Polscy neonaziści twierdzą, że potrafią łączyć miłość do Polski i do Hitlera, choć po okrucieństwach II wojny światowej wydawało się to niemożliwe. Świadkowie niemieckich zbrodni odchodzą, ale na straży pamięci powinna stać szkoła.
- Nie wiem, czy krzyczeć, czy płakać, czy wrzeszczeć, czy iść ich po łbach walić! - tak Hanna Stadnik, uczestniczka Powstania Warszawskiego, opowiada na pytanie, co myśli, gdy widzi polskich neonazistów wznoszących toast za Hitlera w lesie.
Hannie Stadnik to, co zobaczyła w reportażu "Superwizjera" TVN, nie mieści się w głowie. - Oni się w ogóle historią nie interesują, skoro wygadują takie rzeczy - oburza się.
Okrucieństwo wojny Hanna Stadnik widziała na własne oczy. Była w Armii Krajowej i walczyła w Powstaniu Warszawskim. Flagi ze swastykami były flagami wroga.
- To naprawdę było ciężkie przeżycie. Okupacja cała, powstanie, okres po powstaniu, PRL, no i żeby teraz, tuż przed naszym odejściem, bo odchodzimy już, żeby teraz coś takiego zaczęło się dziać w Polsce?! Straszne to jest - mówi. - Gdzie oni się chowali?! Nie wiedzą, co to była II wojna światowa?! - pyta.
Pytania o edukację
Takie pytanie zadaje sobie wielu ludzi. Jak to możliwe, by łączyć znak Polski Walczącej z nazistowską swastyką? Jak, będąc Polakiem, można czcić zbrodniarza, który odpowiada za śmierć milionów Polaków?
- Ten materiał pokazuje, że powinniśmy mieć głębszą refleksję na temat edukacji obywatelskiej, edukacji na temat tego, co oznacza polska historia - komentuje rzecznik praw obywatelskich Adam Bodnar.

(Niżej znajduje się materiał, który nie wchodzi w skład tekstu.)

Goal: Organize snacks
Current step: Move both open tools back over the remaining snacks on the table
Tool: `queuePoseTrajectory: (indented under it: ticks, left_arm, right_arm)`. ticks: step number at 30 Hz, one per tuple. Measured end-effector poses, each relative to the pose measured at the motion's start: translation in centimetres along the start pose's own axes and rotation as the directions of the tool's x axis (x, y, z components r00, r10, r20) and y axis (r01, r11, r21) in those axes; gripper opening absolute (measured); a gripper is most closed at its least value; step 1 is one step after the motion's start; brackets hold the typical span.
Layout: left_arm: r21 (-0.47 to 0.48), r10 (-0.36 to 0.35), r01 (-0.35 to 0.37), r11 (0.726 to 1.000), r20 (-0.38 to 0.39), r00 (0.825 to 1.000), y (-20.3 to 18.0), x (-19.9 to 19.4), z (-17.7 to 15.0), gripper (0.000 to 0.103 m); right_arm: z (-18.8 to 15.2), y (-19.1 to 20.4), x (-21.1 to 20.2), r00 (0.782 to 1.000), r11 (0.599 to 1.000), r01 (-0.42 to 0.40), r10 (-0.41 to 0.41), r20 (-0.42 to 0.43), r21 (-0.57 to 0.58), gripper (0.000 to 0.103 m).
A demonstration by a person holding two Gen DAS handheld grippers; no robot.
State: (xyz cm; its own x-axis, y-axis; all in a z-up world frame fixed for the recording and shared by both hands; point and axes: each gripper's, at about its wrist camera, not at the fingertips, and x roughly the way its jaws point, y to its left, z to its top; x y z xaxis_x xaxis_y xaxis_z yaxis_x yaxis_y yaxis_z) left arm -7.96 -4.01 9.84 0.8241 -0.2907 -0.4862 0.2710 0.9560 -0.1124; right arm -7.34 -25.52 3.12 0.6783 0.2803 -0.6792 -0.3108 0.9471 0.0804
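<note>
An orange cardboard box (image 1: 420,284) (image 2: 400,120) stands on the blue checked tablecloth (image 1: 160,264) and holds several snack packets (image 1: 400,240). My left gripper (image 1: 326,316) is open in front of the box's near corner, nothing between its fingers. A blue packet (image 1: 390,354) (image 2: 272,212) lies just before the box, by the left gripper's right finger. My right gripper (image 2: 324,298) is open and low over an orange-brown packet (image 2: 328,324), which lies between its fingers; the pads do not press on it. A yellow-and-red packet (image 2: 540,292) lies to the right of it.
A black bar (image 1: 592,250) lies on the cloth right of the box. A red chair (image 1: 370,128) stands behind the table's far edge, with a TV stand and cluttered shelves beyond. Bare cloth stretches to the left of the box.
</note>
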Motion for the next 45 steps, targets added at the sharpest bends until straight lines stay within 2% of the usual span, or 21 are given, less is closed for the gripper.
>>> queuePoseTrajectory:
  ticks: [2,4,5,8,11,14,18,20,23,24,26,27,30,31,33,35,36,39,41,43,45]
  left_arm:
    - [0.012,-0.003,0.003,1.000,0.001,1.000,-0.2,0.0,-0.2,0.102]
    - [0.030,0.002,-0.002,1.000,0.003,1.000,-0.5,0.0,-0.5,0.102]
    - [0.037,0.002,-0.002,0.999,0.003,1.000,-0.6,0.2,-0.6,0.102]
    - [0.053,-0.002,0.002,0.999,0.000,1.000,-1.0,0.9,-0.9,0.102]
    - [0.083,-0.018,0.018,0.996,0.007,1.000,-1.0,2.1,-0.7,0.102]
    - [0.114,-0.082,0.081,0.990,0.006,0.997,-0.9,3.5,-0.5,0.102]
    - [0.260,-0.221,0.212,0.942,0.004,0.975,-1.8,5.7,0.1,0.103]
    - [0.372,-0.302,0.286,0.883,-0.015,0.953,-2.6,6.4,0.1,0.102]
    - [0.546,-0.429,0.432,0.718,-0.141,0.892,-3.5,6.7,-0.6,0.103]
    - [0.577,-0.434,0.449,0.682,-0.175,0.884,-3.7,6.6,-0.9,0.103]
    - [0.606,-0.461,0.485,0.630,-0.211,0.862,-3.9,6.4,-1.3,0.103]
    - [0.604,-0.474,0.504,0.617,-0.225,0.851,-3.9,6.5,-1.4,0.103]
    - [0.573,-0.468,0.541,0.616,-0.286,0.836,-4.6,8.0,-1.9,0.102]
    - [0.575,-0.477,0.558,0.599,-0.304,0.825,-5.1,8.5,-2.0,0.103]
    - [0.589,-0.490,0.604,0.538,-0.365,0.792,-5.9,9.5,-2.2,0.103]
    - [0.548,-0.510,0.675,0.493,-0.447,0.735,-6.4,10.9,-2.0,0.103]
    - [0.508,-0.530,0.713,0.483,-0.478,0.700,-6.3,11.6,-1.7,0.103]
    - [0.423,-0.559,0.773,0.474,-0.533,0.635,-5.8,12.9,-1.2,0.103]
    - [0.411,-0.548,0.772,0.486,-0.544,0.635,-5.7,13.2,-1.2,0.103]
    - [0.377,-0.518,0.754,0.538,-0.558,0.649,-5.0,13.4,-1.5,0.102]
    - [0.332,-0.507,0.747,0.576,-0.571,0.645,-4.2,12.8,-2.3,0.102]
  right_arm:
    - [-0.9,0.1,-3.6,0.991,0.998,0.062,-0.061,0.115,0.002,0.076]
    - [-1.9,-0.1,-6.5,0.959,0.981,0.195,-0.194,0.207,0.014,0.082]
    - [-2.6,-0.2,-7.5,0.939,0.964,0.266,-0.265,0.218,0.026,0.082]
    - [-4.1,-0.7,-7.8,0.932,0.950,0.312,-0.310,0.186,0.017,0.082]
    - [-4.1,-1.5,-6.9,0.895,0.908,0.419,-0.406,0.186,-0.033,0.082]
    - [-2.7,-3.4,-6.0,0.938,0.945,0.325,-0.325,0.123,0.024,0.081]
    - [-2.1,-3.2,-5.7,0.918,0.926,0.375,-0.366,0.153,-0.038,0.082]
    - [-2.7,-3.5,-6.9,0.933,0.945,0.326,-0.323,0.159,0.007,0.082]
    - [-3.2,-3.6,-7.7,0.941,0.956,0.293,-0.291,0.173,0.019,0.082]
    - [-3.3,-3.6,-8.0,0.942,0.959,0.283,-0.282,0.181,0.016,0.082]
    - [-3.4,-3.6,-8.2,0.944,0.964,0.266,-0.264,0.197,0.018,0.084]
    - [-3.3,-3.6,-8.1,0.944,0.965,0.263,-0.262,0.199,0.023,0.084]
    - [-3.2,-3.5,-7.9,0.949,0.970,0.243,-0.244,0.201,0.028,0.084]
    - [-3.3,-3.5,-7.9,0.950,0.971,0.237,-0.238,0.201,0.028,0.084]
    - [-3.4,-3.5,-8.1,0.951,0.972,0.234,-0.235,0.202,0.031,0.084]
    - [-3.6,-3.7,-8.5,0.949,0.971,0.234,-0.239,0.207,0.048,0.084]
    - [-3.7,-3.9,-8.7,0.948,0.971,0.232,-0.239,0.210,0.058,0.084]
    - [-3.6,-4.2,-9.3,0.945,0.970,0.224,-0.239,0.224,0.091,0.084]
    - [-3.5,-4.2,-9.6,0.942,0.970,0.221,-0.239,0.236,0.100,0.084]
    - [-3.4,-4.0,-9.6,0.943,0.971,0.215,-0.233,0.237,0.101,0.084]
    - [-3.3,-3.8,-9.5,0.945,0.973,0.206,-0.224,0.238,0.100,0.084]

W opinii rzecznika praw obywatelskich potrzebne są zmiany systemowe, między innymi w programie nauczania historii.
- Możecie być państwo spokojni. Jest cały szereg tematów i zagadnień, które w sposób jednoznaczny, czyli krytyczny i potępiający, oceniają faszyzm. Jesteśmy jednym z niewielu krajów na świecie, który w programie ma Holokaust - zapewnia Anna Zalewska, minister edukacji narodowej.
Za mało czasy
Adam Bodnar uważa jednak, że obecność tematu Holokaustu w programie nauczania to za mało. - Przecież w Polsce nie ma takiego programu, o który postulowała moja poprzedniczka, żeby uczniowie szkół średnich odwiedzali obozy koncentracyjne - mówi.
By mogli zobaczyć ślady historii na własne oczy. - To nie jest tylko wiedza encyklopedyczna, klasowa, z podręczników. Przejście przez Auschwitz z osobą, która może odpowiadać na pytania, jest doświadczeniem absolutnie wyjątkowym - przekonuje Andrzej Kacorzyk z Państwowego Muzeum Auschwitz-Birkenau.
Kolejnym poważnym problemem jest zbyt obszerny program nauczania, przez co na historię II wojny światowej czasu jest mało.
- Cały XX wiek mamy do omówienia w pierwszej klasie. Od Traktatu Wersalskiego do 1989 roku. I na lekcje o faszyzmie są 2-3 godziny - tłumaczy Magdalena Litwinienko, nauczycielka historii i WOS-u z Liceum Ogólnokształcącego nr 1 w Gdańsku.
To za mało, by pokazać okrucieństwo wojny.